● **Brief**
The listing that follows should be copied in full and exactly, with no pictures.

● **Data**
++++++++++++++++++++

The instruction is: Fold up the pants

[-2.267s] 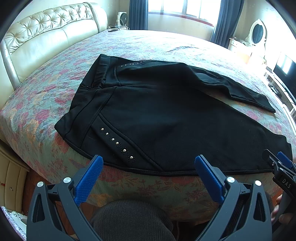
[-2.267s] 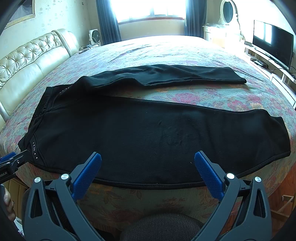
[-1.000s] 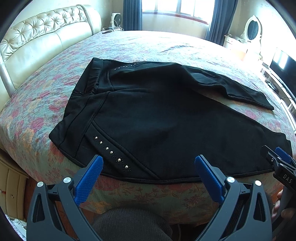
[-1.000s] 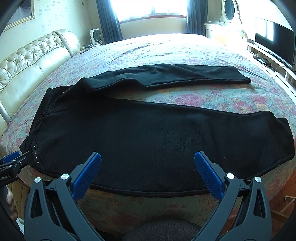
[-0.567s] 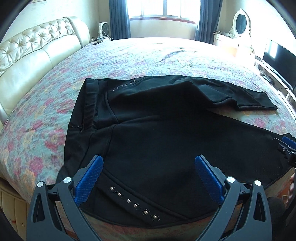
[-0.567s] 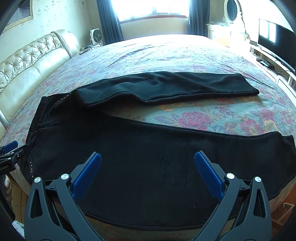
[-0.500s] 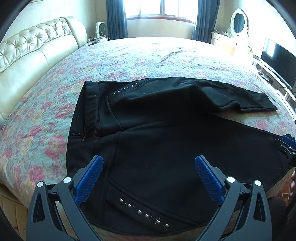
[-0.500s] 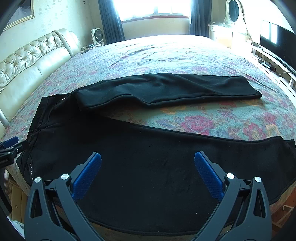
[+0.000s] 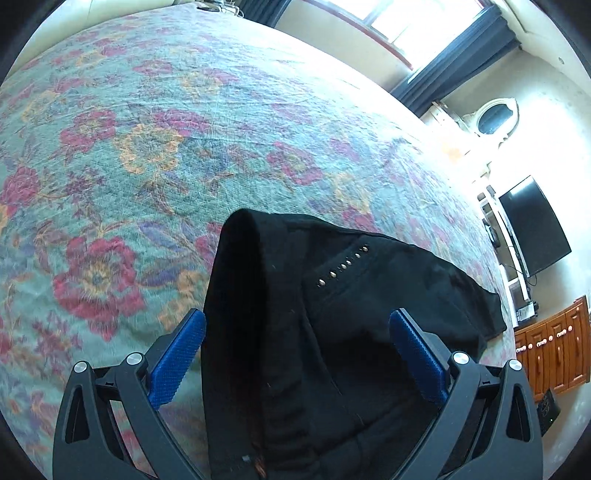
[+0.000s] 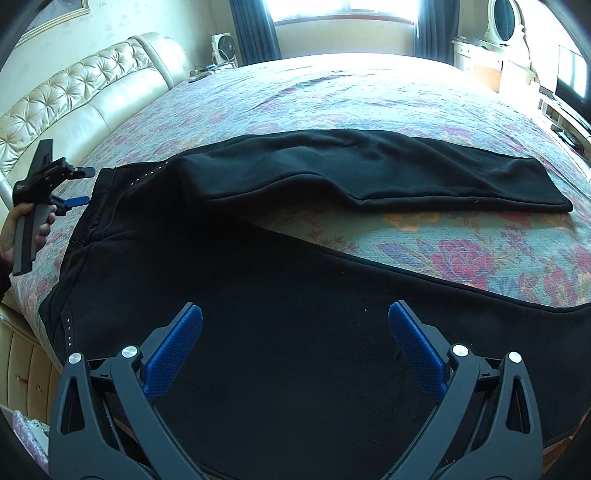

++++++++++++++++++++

● **Answer section**
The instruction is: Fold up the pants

[-2.267s] 
[-2.267s] 
[-1.000s] 
[-1.000s] 
[-0.567s] 
[-0.567s] 
[-0.500s] 
[-0.500s] 
[+0.000s] 
[+0.000s] 

This answer has been written out in full.